* **WORK INSTRUCTIONS**: Go through the lines below. Copy those with "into".

* **INFORMATION PROVIDED**:
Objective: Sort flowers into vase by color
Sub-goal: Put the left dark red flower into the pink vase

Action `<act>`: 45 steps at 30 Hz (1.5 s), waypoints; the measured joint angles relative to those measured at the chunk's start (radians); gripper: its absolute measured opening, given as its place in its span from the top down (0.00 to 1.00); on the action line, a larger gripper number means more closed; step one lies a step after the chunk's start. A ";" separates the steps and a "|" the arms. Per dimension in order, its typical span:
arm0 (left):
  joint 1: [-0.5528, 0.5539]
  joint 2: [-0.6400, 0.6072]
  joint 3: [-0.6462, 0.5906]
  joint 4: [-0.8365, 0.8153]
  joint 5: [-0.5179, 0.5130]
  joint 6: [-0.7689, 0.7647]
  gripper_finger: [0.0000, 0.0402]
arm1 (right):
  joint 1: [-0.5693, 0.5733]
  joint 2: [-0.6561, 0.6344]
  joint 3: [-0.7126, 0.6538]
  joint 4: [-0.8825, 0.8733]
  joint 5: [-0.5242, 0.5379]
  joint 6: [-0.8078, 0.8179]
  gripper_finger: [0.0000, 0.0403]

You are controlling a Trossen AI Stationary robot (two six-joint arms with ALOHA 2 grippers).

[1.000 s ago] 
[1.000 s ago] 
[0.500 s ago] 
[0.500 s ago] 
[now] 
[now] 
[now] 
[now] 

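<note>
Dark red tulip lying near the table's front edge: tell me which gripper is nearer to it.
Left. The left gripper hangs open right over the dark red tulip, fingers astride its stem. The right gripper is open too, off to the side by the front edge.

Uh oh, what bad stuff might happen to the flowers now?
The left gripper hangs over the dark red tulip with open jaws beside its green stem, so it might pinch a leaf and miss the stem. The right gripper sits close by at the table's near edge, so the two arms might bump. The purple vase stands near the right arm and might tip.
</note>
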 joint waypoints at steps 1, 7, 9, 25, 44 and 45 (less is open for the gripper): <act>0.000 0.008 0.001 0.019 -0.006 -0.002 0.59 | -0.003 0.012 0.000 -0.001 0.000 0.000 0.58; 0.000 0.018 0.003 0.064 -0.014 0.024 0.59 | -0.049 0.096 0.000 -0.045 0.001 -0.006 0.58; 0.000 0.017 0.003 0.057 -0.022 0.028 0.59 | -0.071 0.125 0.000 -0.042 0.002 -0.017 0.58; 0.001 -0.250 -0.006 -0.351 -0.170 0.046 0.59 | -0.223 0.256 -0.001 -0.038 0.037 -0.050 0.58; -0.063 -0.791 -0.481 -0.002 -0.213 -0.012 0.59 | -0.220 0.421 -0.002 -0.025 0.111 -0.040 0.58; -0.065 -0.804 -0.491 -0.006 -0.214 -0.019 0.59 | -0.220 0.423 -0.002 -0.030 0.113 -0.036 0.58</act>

* **RESPONSE**:
Objective: Sort flowers into vase by color
Sub-goal: Put the left dark red flower into the pink vase

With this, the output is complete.